HEALTH service privateers are ripping off patients and relatives by charging extortionate prices for making phone calls and watching TV, figures from hospitals published today reveal.
One privateer, Hospedia, screwed more than £20 million out of patients and relatives last year through its NHS contracts to give patients access to a phone and telly.
Callers pay up to 50p a minute to speak to a patient via costly 070 numbers.
The call starts with an unnecessary 70-second recorded message, ensuring that the cash till starts rattling even before the caller is put through. Useless information in the recorded message includes telling callers that they have a relative in hospital.
Privateers’ charges for access to TV and the internet cost £17.50 for two days at Newcastle General Hospital, £15 at Ipswich Hospital, and £35 for five days in other hospitals. Sky Sports can cost an extra £10 on top per day. Hospedia has contracts with 150 hospitals nationwide.
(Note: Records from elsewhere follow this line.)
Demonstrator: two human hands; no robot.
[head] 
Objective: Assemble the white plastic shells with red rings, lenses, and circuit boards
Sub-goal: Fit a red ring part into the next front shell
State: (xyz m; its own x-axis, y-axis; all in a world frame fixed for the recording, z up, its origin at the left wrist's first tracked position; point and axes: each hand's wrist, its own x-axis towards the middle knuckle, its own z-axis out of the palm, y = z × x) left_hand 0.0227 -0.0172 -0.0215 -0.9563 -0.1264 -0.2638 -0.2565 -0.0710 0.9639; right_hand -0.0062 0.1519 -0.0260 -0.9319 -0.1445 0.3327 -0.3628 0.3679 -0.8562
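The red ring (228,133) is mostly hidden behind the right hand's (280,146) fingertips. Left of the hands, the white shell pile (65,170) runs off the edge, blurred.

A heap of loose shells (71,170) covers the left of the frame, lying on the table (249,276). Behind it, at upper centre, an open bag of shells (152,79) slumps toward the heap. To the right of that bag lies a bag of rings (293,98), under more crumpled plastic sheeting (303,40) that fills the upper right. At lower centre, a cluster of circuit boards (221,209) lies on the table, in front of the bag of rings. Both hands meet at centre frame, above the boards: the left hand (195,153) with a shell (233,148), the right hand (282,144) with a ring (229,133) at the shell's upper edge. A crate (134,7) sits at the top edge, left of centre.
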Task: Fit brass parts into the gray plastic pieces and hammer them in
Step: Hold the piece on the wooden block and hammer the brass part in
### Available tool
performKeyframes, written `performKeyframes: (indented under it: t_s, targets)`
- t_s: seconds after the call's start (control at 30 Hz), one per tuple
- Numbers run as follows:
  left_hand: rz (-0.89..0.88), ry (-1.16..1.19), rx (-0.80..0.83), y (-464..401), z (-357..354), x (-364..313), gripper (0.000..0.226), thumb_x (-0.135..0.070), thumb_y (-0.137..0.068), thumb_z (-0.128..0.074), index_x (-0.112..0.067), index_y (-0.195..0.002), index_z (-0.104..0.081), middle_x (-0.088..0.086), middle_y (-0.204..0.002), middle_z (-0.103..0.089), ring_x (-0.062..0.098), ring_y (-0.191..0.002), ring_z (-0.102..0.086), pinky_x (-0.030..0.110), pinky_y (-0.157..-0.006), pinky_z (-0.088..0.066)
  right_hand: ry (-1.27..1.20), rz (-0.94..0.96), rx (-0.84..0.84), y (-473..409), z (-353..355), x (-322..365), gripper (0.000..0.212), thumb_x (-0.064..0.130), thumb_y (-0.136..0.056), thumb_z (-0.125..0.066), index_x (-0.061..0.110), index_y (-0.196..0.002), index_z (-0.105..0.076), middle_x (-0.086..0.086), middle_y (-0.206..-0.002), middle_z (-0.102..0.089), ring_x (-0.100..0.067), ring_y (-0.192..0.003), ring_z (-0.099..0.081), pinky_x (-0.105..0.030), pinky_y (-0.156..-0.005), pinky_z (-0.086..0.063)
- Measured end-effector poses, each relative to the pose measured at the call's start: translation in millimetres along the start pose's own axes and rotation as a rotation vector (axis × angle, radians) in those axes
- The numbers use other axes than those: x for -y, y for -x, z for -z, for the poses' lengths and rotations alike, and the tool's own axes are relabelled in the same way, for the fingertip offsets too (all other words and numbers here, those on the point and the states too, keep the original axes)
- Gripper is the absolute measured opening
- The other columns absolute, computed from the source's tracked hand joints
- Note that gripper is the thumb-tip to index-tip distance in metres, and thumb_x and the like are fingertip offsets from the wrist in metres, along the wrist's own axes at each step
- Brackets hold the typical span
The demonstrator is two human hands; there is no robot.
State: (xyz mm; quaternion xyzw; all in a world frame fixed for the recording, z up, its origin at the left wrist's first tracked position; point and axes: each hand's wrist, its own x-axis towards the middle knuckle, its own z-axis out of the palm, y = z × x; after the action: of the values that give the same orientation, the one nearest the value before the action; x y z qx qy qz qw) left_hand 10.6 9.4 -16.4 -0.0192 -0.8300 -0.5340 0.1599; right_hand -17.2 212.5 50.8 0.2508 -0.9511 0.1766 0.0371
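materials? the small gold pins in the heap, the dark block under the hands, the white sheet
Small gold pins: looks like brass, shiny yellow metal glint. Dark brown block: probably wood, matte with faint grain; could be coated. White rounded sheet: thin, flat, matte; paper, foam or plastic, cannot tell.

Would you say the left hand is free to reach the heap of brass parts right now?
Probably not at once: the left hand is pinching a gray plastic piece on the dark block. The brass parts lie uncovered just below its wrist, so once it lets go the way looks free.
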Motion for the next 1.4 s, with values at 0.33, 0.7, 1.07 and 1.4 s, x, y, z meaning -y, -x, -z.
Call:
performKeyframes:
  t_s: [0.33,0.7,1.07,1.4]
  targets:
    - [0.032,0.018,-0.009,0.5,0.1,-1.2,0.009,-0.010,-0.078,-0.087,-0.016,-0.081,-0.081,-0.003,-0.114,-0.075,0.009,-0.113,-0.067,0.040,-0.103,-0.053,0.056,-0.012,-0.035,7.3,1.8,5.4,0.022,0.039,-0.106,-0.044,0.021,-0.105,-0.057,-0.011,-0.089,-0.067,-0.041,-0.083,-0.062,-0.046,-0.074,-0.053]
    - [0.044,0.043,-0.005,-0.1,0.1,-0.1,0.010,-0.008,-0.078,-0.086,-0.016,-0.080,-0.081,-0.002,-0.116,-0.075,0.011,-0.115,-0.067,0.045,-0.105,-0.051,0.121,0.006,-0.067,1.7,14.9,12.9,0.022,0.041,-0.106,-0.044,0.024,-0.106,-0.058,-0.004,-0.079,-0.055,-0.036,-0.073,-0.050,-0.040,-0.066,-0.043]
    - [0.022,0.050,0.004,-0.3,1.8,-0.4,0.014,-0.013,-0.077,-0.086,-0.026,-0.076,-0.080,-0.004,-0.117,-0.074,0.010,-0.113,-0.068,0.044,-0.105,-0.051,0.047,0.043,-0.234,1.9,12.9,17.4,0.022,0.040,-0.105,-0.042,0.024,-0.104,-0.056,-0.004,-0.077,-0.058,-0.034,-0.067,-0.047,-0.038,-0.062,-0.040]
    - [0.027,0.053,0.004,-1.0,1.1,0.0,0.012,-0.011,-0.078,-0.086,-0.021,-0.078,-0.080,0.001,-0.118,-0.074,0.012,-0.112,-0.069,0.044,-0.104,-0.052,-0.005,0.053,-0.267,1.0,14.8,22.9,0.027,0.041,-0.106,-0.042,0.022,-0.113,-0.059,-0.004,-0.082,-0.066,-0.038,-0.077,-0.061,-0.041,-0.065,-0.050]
The racket was first exposed in 2006 by regulator Ofcom. Three years ago the government pledged to end it, but nothing has been done.
Liz McAnulty of pressure group the Patients Association said: “It is unacceptable for people calling someone in hospital to be charged heavily for 70 seconds before they even get through.”
Macmillan Cancer Support charity head Lynda Thomas said calls to cancer sufferers from relatives “make a huge difference” to patients.
“But if relatives have to pay extortionate amounts to make these calls, they may not call, cut it short, or shoulder the burden of these high charges at a time when the whole family may be struggling financially,” she said.